Events were held under the name Red Bull Crashed Ice from 2001-2019, and have been sanctioned by the ATSX since 2019.

== Psychedelic plant medicine activism ==
Mack has credited his latest film work on his experiences with Psychedelic plant medicine, namely psilocybin mushrooms, LSD, and Yopo.

On June 20, 2021, Mack was invited to speak about alongside famed author and professor Wade Davis, plant medicine teacher Jazmin Pirozek, and Kim Haxton for the inaugural World Psychedelics Day, which featured an eclectic roster of talks with speakers such as Dr. Dennis McKenna, Paul Stamets, Dr. Gabor Mate, Dr. Andrew Weil, and Alex and Allyson Grey. The panel Mack spoke to was titled 'Indigenous Sovereignty & Plant Medicines'.

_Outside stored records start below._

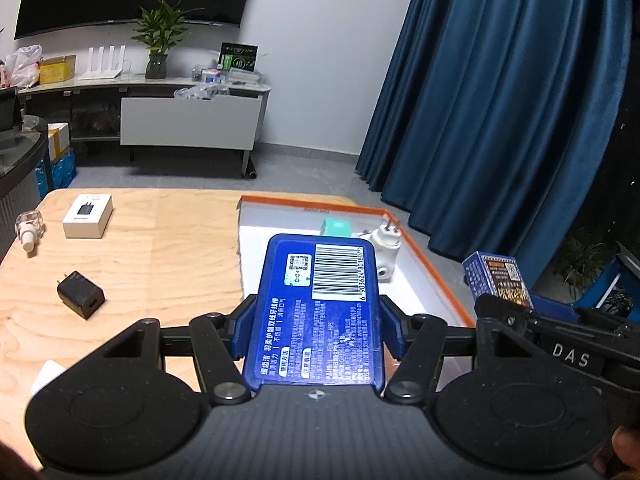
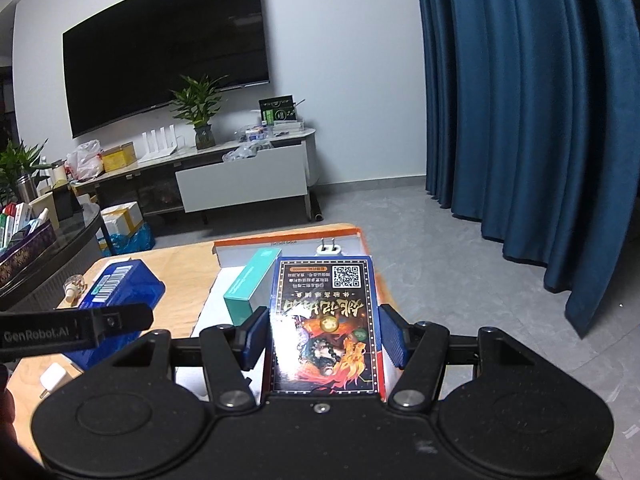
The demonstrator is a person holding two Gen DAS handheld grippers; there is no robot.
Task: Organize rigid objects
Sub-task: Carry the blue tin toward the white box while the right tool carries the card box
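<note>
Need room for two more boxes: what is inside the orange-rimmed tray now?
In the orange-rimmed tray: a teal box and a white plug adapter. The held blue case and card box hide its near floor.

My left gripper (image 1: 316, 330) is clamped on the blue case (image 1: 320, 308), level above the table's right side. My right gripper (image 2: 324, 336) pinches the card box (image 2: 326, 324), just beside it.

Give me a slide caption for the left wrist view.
Left gripper holds a blue barcoded box above the orange-rimmed tray.
</note>
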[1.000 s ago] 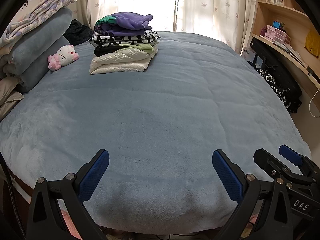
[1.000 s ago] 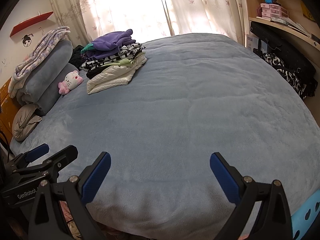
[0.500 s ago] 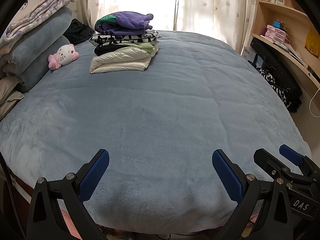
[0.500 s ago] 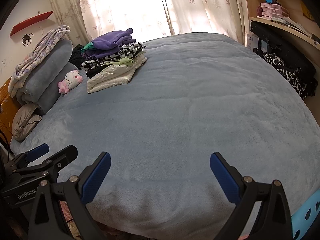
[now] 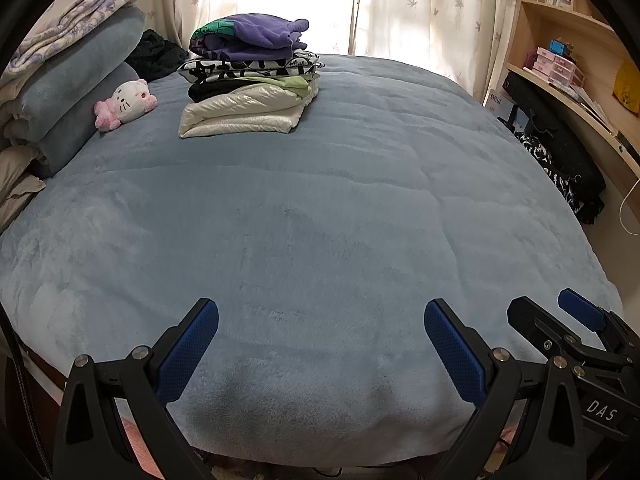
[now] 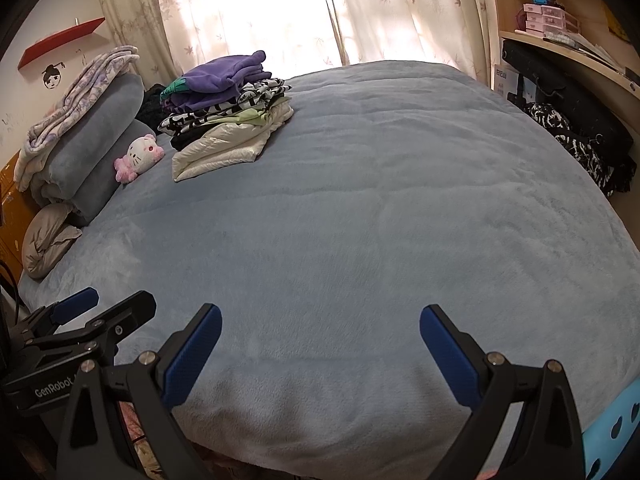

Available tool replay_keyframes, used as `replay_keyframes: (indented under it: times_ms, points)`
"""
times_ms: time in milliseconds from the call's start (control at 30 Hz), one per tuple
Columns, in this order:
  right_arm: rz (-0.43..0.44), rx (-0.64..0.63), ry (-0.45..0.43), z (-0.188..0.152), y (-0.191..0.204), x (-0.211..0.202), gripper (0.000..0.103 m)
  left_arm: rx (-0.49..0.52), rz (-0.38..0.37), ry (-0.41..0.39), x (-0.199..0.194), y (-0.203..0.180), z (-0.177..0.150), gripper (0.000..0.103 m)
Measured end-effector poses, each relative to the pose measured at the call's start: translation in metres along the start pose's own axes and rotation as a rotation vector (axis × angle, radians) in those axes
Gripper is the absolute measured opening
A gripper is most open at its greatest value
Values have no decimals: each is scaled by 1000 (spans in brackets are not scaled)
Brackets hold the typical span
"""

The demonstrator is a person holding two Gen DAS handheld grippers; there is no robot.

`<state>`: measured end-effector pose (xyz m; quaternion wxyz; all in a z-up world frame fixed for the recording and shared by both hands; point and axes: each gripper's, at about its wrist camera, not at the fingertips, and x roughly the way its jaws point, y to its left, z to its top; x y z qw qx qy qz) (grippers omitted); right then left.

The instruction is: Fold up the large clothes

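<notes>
A stack of folded clothes (image 5: 248,80) (image 6: 228,120), purple on top and cream at the bottom, rests on the far left of a blue blanket-covered bed (image 5: 320,220) (image 6: 360,220). My left gripper (image 5: 320,320) hovers open over the bed's near edge, nothing between its blue pads. My right gripper (image 6: 320,324) is likewise open and empty at the near edge. Each gripper shows in the other's view: the right one (image 5: 560,320) low on the right, the left one (image 6: 104,308) low on the left. No loose garment lies between the fingers.
A pink and white plush cat (image 5: 126,102) lies by rolled blue bedding and pillows (image 5: 76,92) on the left. Curtains (image 5: 420,12) hang behind the bed. Wooden shelves (image 5: 568,64) and a black patterned bag (image 5: 560,160) stand along the right side.
</notes>
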<state>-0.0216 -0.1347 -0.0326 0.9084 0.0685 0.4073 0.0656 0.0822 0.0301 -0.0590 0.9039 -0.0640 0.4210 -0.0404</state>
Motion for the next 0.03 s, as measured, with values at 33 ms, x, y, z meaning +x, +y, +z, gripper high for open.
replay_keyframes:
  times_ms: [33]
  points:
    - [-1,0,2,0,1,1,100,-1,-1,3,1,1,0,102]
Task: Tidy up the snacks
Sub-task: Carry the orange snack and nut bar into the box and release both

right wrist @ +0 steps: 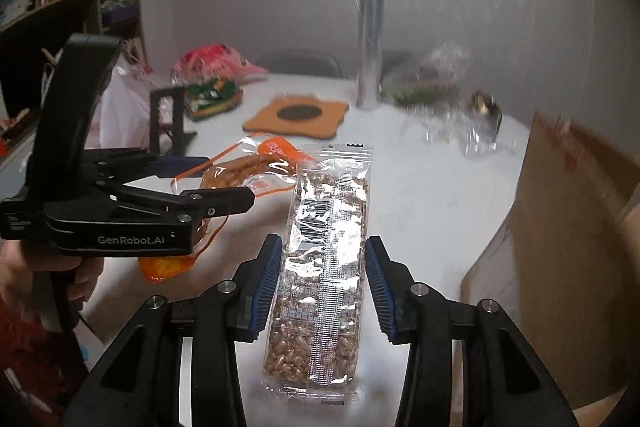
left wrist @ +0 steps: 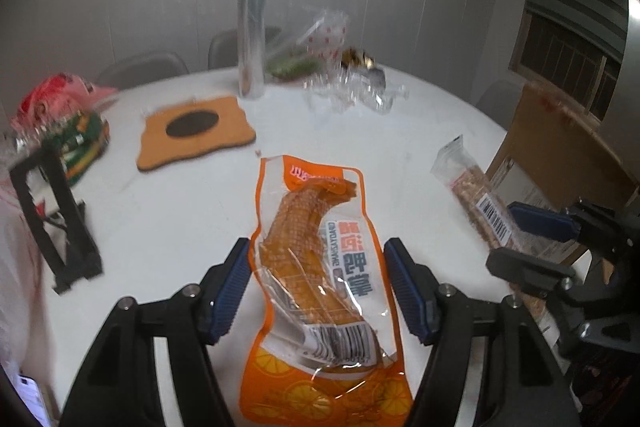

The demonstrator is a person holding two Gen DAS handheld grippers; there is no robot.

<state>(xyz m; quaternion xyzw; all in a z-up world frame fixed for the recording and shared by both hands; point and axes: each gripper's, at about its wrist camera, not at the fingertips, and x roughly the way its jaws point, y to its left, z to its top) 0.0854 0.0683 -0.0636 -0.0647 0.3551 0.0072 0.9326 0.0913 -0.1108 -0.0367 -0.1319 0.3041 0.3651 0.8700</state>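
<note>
An orange snack packet (left wrist: pixel 316 267) lies flat on the white round table (left wrist: pixel 172 211), between the fingers of my left gripper (left wrist: pixel 318 251), which is open around it. A clear packet of brown cereal bar (right wrist: pixel 326 259) lies flat between the fingers of my right gripper (right wrist: pixel 322 251), also open, pads close to its sides. In the left wrist view the cereal bar (left wrist: pixel 478 203) and the right gripper (left wrist: pixel 536 239) show at the right. In the right wrist view the left gripper (right wrist: pixel 208 183) and the orange packet (right wrist: pixel 244 171) show at the left.
A cardboard box (right wrist: pixel 576 239) stands at the table's right edge. At the back are an orange mat (left wrist: pixel 196 131), a tall shiny roll (left wrist: pixel 252 27), crumpled clear wrappers (left wrist: pixel 352 91), and bags of snacks (left wrist: pixel 68 115) beside a black stand (left wrist: pixel 56 219).
</note>
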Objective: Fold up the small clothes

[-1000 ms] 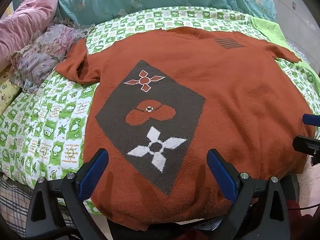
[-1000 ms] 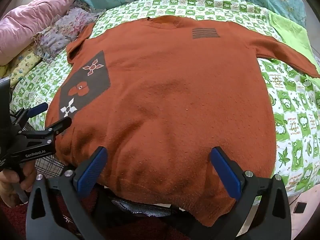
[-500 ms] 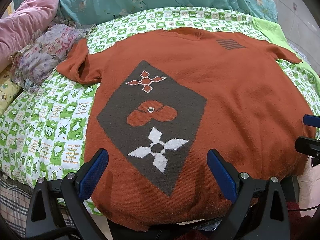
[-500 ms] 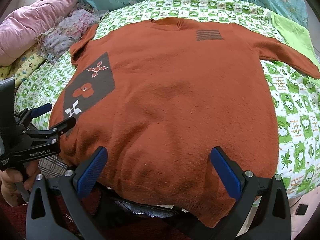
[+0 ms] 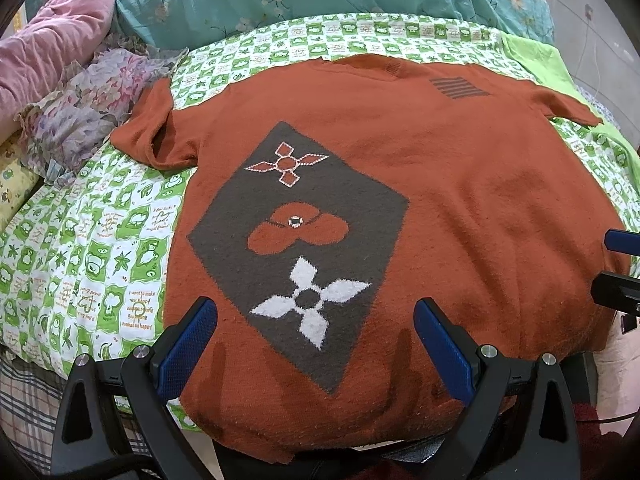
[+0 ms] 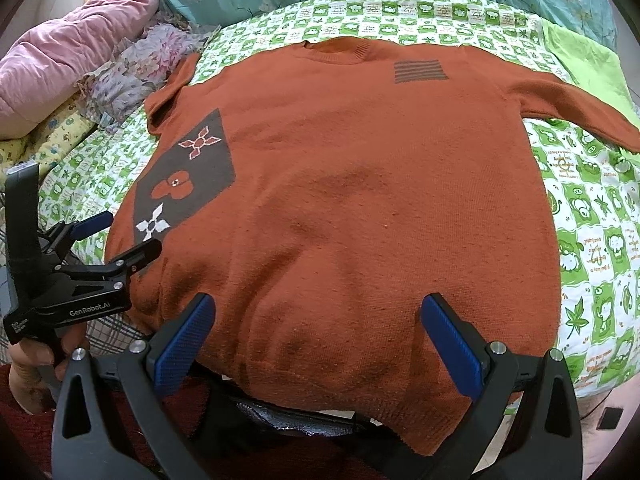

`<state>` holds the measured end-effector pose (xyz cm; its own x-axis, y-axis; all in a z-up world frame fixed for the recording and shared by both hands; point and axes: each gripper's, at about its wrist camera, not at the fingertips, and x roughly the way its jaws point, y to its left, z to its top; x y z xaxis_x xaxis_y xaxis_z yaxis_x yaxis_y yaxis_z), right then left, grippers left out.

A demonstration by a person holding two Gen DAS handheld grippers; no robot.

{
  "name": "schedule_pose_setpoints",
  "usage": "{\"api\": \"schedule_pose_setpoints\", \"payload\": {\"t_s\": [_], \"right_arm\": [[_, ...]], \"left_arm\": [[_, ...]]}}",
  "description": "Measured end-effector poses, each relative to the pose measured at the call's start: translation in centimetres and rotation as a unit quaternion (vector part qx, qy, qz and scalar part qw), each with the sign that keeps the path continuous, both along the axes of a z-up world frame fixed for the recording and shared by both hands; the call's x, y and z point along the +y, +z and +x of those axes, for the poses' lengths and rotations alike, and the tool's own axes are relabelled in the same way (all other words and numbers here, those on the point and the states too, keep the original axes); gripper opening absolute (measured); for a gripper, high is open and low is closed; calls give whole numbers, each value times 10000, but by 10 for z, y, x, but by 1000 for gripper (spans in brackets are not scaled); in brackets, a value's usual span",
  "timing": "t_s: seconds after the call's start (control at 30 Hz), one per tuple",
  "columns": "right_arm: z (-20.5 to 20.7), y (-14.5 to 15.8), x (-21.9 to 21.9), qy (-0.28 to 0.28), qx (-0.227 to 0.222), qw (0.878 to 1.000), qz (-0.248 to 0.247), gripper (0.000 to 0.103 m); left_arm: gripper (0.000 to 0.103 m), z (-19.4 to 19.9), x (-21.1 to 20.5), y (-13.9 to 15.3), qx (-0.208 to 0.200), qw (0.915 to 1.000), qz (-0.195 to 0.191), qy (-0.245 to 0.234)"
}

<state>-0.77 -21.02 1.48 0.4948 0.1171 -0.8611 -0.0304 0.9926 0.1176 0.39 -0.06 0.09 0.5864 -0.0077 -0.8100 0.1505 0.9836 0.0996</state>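
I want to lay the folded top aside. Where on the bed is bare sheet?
Bare checked sheet lies right of the orange sweater, below its sleeve. The bed's left edge is crowded by the floral cloth and pink quilt.

My sweater's point(image 6: 360, 200) hem hangs over the bed point(image 6: 592, 248) edge, partly hidden behind my right gripper point(image 6: 316, 340); its right cuff leaves frame.
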Motion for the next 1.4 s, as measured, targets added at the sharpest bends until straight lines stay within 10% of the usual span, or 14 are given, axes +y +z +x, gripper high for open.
{"api": "schedule_pose_setpoints", "payload": {"t_s": [0.83, 1.4], "right_arm": [[15, 12, -68, -824, -315, 9942, 613, 102], [28, 60, -314, -2955, -1162, 9464, 590, 89]], "left_arm": [[99, 47, 15, 4, -216, 9984, -464, 225], [100, 142, 6, 26, -260, 9988, -152, 389]]}}
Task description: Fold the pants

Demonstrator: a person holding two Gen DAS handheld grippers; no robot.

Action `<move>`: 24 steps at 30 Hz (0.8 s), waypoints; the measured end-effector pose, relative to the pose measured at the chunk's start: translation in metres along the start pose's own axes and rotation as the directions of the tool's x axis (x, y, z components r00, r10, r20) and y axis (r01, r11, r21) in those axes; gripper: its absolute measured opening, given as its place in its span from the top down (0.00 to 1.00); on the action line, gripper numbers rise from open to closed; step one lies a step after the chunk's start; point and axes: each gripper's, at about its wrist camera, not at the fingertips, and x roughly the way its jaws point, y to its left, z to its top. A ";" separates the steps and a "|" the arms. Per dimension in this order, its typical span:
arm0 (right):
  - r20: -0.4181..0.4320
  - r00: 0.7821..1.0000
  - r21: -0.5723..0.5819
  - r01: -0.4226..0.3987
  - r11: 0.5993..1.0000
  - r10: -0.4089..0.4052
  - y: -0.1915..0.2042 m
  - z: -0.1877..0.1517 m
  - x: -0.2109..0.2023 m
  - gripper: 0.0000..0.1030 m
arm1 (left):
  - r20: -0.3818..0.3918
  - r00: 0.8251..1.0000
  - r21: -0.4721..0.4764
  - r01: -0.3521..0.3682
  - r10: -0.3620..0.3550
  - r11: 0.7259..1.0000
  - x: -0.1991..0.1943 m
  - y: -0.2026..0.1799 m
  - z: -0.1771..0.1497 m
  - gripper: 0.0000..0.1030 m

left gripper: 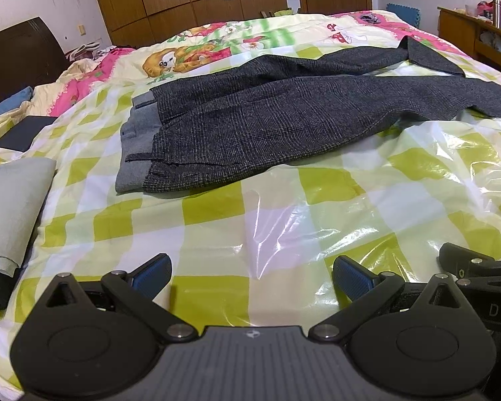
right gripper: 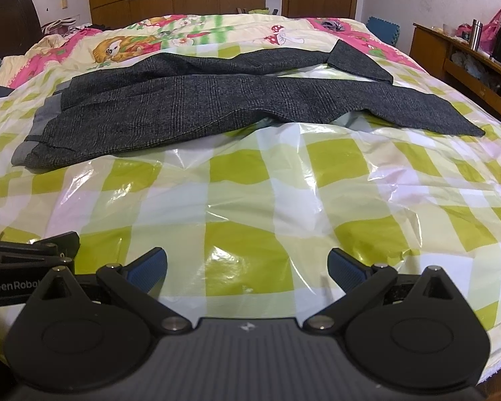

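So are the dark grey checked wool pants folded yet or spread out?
Spread out: dark grey checked wool pants lie full length, legs apart.

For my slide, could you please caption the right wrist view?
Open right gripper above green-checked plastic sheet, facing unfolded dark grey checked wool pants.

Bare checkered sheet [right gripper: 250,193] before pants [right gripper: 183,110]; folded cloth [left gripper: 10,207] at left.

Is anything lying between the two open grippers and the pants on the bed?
Nothing visible. Between the left gripper, the right gripper and the pants lies only the bare checked plastic sheet. The folded grey cloth sits off to the left.
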 end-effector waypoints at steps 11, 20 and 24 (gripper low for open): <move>-0.008 1.000 0.005 -0.005 1.000 0.005 -0.001 0.001 0.001 0.01 | 0.007 1.000 0.005 0.000 0.000 1.000 0.000 0.000 0.000 0.00; 0.059 0.995 -0.117 -0.074 0.990 0.081 0.019 0.030 0.007 0.01 | 0.086 0.996 0.039 -0.043 0.039 0.998 0.007 0.037 0.015 0.00; 0.078 0.986 -0.211 -0.128 0.969 0.147 0.041 0.055 0.023 0.02 | 0.098 0.991 0.054 -0.095 0.090 0.994 0.028 0.071 0.028 0.00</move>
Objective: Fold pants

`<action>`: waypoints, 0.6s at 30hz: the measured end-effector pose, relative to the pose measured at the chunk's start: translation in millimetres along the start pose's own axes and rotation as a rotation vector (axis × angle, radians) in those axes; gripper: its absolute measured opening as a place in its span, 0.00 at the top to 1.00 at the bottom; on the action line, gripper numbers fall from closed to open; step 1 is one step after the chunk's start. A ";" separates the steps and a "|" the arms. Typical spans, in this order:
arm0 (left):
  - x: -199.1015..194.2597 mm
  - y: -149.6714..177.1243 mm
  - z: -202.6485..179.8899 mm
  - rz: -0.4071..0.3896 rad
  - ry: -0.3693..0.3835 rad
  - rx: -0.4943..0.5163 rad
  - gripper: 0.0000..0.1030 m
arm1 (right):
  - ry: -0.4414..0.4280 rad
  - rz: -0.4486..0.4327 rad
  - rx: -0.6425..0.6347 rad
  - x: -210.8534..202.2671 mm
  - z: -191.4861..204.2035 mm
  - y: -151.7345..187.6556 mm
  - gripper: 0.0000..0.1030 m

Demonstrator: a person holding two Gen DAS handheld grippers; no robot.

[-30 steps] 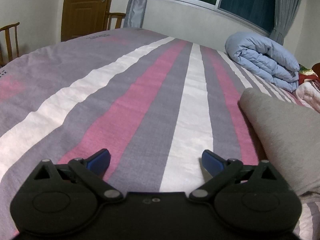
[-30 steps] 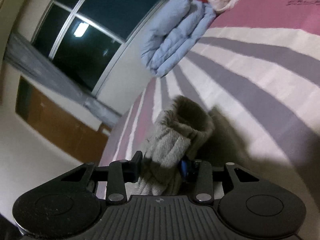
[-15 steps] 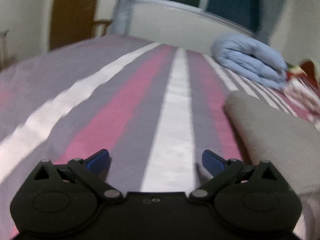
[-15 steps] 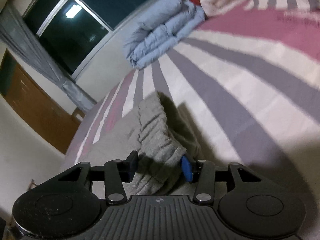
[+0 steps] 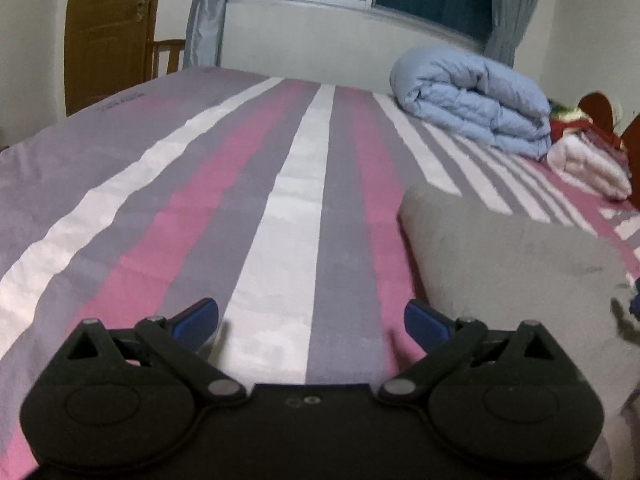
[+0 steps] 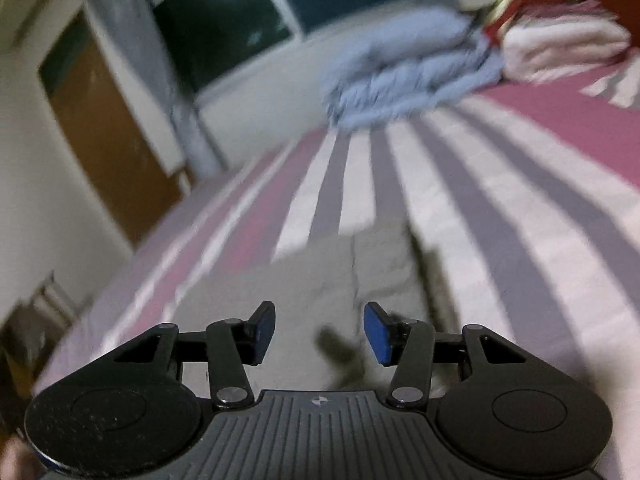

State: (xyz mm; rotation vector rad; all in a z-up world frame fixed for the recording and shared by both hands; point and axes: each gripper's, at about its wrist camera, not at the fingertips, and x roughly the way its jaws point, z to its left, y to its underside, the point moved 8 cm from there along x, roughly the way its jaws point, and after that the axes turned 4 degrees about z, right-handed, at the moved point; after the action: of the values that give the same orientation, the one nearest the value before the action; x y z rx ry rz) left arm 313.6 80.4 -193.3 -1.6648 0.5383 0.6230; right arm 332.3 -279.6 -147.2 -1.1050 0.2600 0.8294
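The grey pants (image 5: 508,264) lie folded on the striped bed, to the right of my left gripper (image 5: 312,320). That gripper is wide open and empty, low over the bedsheet. In the right wrist view the pants (image 6: 320,280) lie flat just ahead of my right gripper (image 6: 318,332). Its blue-padded jaws stand open above the cloth and hold nothing. The right view is blurred by motion.
The bed (image 5: 200,200) has pink, grey and white stripes. A rolled light-blue duvet (image 5: 472,100) and a folded pink-white blanket (image 5: 588,168) sit at the far right. A wooden door (image 5: 108,28), a chair and a curtained window stand beyond the bed.
My right gripper has opened and let go of the pants' waistband, which now lies flat on the bed. My left gripper has stayed open and turned slightly.
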 end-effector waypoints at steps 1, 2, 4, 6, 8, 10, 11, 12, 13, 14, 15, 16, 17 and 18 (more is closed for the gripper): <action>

In the same year, Mack was named as one of two indigenous advisors for the Canadian Psychedelic Association of Canada.

== Political life ==
In April 2023, Mack led the initiative to bring together several Tsilhqot'in delegates to the Brooklyn Museum to reconvene with several Tsilhqot'in sacred baskets. The baskets were taken from the Tsilhqot'in territory in an expedition in 1905 which were then eventually sold to the Brooklyn Museum. The process of bringing the baskets back to the Tsilhqot'in people is currently underway.

In March 2025, Mack was duly elected as councillor of his home community of Tl'etinqox, making him one of the youngest elected leaders within the Tsilhqot'in nation.